▶ **WHAT IS EXPECTED**
Check every line of the entries below for "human", and copy the lines that have it.

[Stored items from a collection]

<<<<

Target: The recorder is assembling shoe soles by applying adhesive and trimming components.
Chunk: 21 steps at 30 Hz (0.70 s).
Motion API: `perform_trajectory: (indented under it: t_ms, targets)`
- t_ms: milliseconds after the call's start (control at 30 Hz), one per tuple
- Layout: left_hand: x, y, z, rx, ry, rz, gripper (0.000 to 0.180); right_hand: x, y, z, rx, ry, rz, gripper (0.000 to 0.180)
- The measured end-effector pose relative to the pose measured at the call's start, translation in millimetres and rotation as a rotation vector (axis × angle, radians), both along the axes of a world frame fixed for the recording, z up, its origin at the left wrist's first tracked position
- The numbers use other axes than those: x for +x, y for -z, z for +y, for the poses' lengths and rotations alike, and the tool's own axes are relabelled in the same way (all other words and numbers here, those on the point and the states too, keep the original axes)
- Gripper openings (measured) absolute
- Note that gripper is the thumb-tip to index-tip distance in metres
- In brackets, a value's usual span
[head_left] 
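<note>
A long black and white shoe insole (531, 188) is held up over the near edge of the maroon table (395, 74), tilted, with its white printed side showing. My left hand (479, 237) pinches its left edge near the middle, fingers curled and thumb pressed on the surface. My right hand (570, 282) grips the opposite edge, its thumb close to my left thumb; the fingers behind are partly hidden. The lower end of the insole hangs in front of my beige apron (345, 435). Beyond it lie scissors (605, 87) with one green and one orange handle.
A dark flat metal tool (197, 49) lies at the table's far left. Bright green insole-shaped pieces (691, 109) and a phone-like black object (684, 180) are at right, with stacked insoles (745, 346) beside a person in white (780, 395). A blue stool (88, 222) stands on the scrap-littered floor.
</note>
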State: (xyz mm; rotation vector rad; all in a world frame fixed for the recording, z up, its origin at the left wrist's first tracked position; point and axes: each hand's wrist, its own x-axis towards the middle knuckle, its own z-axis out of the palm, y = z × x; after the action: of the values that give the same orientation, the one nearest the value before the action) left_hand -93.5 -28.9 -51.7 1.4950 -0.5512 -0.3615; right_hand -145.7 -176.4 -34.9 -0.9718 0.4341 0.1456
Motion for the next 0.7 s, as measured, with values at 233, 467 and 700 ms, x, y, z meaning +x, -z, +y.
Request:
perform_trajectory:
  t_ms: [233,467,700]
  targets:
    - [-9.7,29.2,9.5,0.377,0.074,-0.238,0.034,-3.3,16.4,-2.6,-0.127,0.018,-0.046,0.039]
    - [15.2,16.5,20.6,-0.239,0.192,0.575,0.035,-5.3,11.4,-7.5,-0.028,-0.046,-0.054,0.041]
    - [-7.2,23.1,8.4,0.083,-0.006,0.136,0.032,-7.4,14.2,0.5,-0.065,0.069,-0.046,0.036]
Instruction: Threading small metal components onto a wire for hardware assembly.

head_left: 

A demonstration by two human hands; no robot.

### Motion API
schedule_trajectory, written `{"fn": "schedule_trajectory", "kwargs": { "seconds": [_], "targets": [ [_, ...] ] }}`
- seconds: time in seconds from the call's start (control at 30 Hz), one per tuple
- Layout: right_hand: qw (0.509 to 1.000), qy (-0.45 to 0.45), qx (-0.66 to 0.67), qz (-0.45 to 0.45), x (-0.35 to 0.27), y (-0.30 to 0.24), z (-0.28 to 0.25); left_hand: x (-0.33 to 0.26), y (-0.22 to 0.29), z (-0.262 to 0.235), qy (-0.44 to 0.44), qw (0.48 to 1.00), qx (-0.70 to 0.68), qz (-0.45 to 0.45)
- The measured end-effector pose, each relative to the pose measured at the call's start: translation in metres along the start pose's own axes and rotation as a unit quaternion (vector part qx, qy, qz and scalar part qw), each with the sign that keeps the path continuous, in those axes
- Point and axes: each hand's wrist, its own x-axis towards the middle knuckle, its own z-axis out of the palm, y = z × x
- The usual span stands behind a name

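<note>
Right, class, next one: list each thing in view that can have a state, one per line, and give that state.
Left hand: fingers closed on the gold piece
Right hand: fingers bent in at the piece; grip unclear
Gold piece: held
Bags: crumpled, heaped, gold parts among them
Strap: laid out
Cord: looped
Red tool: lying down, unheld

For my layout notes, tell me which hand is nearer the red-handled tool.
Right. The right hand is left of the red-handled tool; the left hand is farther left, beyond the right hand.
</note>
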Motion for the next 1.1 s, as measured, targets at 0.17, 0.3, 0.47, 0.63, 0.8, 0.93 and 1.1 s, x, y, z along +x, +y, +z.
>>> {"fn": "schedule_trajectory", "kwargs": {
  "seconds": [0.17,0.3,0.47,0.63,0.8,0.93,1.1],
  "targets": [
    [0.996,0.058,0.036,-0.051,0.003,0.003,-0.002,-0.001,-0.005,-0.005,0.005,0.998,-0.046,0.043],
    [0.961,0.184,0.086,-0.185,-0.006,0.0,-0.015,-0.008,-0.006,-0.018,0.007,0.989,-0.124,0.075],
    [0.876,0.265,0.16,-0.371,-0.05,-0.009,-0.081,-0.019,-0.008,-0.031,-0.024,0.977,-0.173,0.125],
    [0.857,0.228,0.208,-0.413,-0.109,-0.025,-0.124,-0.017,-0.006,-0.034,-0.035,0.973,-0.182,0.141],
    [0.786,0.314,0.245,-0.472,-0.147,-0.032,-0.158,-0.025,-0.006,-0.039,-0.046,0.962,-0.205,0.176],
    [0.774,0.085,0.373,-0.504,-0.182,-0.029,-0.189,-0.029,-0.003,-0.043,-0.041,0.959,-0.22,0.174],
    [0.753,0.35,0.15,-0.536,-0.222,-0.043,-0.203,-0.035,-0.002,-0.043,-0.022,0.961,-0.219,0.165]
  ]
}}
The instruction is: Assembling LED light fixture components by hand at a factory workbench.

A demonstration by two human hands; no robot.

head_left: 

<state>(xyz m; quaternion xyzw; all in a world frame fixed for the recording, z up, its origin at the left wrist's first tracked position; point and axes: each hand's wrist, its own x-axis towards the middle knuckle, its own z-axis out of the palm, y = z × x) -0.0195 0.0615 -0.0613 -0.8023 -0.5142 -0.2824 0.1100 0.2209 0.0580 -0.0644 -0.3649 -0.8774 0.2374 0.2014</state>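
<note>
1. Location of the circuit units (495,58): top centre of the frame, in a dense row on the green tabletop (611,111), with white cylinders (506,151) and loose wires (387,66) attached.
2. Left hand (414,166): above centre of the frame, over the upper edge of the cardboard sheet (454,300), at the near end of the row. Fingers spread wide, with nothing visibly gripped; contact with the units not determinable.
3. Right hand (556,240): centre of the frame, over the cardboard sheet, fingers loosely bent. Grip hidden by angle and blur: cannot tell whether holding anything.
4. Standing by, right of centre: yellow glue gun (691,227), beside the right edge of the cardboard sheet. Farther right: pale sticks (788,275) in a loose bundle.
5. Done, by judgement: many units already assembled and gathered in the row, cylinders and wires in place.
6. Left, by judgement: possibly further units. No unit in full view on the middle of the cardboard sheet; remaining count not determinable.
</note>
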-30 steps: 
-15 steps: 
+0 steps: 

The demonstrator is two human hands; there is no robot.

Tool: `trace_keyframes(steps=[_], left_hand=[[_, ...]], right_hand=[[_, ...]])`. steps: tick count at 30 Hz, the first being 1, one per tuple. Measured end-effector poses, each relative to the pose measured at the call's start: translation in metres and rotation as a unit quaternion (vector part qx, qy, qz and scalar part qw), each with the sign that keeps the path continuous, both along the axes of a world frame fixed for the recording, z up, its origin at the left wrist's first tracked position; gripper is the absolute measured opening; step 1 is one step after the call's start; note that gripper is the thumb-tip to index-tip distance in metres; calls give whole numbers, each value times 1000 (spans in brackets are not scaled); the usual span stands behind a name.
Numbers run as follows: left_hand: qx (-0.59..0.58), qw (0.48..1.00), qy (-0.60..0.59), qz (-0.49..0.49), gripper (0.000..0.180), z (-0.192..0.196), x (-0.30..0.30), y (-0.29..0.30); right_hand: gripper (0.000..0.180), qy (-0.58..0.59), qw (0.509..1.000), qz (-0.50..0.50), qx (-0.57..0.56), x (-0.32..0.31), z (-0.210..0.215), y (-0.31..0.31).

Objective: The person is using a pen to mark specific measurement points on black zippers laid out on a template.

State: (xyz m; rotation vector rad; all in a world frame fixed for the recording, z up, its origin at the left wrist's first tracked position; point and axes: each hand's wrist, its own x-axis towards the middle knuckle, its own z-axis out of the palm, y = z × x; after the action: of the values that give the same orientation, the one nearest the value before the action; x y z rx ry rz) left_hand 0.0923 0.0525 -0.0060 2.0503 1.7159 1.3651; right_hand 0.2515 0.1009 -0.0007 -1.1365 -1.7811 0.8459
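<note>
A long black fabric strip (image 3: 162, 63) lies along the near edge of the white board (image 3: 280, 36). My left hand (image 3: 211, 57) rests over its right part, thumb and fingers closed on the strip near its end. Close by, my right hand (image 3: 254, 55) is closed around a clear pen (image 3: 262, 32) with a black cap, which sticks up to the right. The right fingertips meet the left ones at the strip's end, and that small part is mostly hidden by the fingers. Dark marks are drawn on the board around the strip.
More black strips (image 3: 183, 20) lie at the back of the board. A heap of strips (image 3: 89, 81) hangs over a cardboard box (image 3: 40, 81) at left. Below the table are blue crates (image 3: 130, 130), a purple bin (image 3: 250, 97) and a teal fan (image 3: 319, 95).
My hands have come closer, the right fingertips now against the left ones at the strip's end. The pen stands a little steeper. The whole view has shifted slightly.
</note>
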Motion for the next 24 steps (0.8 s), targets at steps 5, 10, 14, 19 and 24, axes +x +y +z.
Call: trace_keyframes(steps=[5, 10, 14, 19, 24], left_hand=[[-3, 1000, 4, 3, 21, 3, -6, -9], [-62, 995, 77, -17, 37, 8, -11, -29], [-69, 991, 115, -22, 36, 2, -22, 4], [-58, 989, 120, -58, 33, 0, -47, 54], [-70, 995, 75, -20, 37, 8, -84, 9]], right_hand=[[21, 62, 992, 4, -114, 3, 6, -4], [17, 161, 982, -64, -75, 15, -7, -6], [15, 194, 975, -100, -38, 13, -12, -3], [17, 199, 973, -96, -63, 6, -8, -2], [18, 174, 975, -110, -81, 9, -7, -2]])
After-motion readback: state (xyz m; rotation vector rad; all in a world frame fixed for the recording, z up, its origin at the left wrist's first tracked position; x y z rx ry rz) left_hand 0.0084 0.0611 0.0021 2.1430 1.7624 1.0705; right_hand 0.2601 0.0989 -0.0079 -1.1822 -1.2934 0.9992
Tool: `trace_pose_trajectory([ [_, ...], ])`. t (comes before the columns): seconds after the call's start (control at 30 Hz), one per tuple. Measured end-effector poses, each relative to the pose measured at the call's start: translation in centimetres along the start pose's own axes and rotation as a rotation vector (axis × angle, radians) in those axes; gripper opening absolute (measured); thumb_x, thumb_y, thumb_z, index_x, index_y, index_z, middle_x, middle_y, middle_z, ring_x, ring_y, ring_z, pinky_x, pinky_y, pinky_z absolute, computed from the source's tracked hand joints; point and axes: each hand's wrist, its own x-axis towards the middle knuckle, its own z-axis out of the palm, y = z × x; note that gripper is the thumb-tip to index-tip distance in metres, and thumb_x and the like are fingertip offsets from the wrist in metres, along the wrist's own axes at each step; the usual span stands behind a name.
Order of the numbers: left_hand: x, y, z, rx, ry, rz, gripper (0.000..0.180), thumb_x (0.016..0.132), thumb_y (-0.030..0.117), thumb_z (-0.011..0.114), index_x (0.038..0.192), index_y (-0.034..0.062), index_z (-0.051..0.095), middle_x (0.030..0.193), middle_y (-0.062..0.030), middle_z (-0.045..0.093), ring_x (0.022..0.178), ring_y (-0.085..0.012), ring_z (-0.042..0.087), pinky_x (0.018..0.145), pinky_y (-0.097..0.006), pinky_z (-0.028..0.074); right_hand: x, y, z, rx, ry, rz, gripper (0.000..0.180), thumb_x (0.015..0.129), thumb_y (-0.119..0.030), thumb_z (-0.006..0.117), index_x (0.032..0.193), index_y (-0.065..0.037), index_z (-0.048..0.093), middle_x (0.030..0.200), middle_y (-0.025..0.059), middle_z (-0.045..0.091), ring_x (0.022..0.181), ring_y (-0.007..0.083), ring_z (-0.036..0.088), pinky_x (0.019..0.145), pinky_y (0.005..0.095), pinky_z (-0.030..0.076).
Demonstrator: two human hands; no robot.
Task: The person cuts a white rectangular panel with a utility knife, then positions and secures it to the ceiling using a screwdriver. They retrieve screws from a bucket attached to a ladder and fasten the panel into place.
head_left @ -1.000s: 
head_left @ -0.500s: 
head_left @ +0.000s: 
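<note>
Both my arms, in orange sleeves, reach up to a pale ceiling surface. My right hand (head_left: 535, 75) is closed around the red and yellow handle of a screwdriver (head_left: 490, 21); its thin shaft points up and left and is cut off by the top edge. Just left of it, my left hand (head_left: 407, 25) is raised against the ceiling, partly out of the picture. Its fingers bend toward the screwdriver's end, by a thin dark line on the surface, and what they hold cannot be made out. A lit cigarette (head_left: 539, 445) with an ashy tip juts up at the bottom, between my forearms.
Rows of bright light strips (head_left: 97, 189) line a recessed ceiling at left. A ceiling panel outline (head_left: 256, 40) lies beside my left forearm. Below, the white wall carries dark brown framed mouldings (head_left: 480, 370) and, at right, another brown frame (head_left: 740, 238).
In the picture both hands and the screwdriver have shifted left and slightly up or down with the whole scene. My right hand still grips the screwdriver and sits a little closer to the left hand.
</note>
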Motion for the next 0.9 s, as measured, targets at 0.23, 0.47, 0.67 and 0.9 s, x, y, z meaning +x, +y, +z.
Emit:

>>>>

▶ **EXERCISE SOLUTION**
A demonstration by two human hands; no robot.
A demonstration by two human hands; no robot.
The demonstrator is two human hands; there is no robot.
Demonstrator: two human hands; no robot.

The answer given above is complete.